All ten of these misconceptions seem black and white.

I don't like the idea that I have to go somewhere to take the test, and that there is no chance a facilitator of the real test didn't put it online. Also is there no chance one of the online tests might be more accurate?

8# is another one I disagree with fully.


----------



## hasenj (Sep 23, 2010)

I don't agree with #4

Why is it unethical to select people for your company? It's not like you have a duty to provide jobs to the population. It's a matter of give and take: I give you money and you give me your skills.

Of course your selection process may be stupid, but that doesn't make it unethical.


----------



## Kristina (Oct 25, 2010)

I think we can change our personality traits in time. For me, I was an ENFJ when younger, but am a strong INFJ now. I think the reason is that when we are younger we- do, say, act- according to our parents beleifs, and as we get older we evolve into our own unique identity. I know that my children beleive what I beleive because they have not developed independent and introspective thinking yet.
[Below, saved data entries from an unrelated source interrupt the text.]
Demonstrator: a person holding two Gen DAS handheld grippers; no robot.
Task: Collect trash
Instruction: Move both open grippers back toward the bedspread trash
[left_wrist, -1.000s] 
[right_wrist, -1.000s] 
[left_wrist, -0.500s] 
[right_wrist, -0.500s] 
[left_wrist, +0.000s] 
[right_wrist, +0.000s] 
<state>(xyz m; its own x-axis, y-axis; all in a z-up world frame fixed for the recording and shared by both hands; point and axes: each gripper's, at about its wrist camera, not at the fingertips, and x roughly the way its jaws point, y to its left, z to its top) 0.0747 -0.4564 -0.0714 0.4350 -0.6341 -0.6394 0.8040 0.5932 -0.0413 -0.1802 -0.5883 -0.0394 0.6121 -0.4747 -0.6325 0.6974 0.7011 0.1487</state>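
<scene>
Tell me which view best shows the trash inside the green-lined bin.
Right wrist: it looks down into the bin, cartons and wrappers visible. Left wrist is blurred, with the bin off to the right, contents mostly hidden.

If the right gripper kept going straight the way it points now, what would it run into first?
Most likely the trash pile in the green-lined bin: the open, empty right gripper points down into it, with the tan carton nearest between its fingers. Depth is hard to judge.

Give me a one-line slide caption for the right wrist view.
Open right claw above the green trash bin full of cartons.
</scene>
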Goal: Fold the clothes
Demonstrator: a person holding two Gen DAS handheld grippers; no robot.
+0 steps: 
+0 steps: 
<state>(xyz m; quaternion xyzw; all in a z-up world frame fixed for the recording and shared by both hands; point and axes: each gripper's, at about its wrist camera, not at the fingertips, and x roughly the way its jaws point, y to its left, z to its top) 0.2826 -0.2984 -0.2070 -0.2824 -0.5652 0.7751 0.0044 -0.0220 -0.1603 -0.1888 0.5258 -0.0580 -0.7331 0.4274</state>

I also know that my older children acted a certain way when they were younger(ways that I agreed with) and as they got older they changed to suit themselves more-so for this reason I would say that we do change over time-especially once we evolve and discover who we are. I think some traits are inborn, but others can evolve. I used to react to the world without thinking when I was younger and now I contemplate things more and respond more from my beleifs rather than reacting. I hope this helps-it is just my view on the issue.


----------



## Plaxico (Dec 11, 2010)

Oh, great, now i have to pay to get my MBTI result? i'm pretty tightfisted when it comes to paying for things like this. i was initially reluctant to view this thread figuring something like this would come up and change how i feel about MBTI. I wouldn't be surprised if it were more accurate because i've gotten different results with the tests i've taken. Sigh, i guess nothing's really free and anything good you've got to pay for :frustrating:


----------



## Xaleph (Dec 30, 2010)

Plaxico said:


> Oh, great, now i have to pay to get my MBTI result? i'm pretty tightfisted when it comes to paying for things like this. i was initially reluctant to view this thread figuring something like this would come up and change how i feel about MBTI. I wouldn't be surprised if it were more accurate because i've gotten different results with the tests i've taken. Sigh, i guess nothing's really free and anything good you've got to pay for :frustrating:


You don't "Have" to do anything - especially pay for a test. With that said, you really do sound like an ISTJ.


----------



## Jade velly (Jan 15, 2011)

I believe so, or they weren't honest with themselves one of the times. But that's why you hear of "some people change" I think. IDK, my guy friend was doing a paper on it, and says if you throw yourself in a different situation for an "x" amount of time, your mind will learn to cope with your surrounding environment, thus enabling you to think different, which makes the way you are different.


----------



## dealuna (Jan 27, 2011)

hasenj said:


> I don't agree with #4
> 
> Why is it unethical to select people for your company? It's not like you have a duty to provide jobs to the population. It's a matter of give and take: I give you money and you give me your skills.
> 
> Of course your selection process may be stupid, but that doesn't make it unethical.



I agree with this. There's a reason for the term "best-fit". If HR is hiring staff for sales, it would be prudent for the company to hire those who are E. What's the use of knowing yourself and others better if it has no pragmatic benefits? Hiring an I for intense people-engaging positions could work, but possibly at the expense of the employee, which in turn may lead to job unsatisfaction, lower productivity, and shorter stay at the company after the company has spent resources on training the employee.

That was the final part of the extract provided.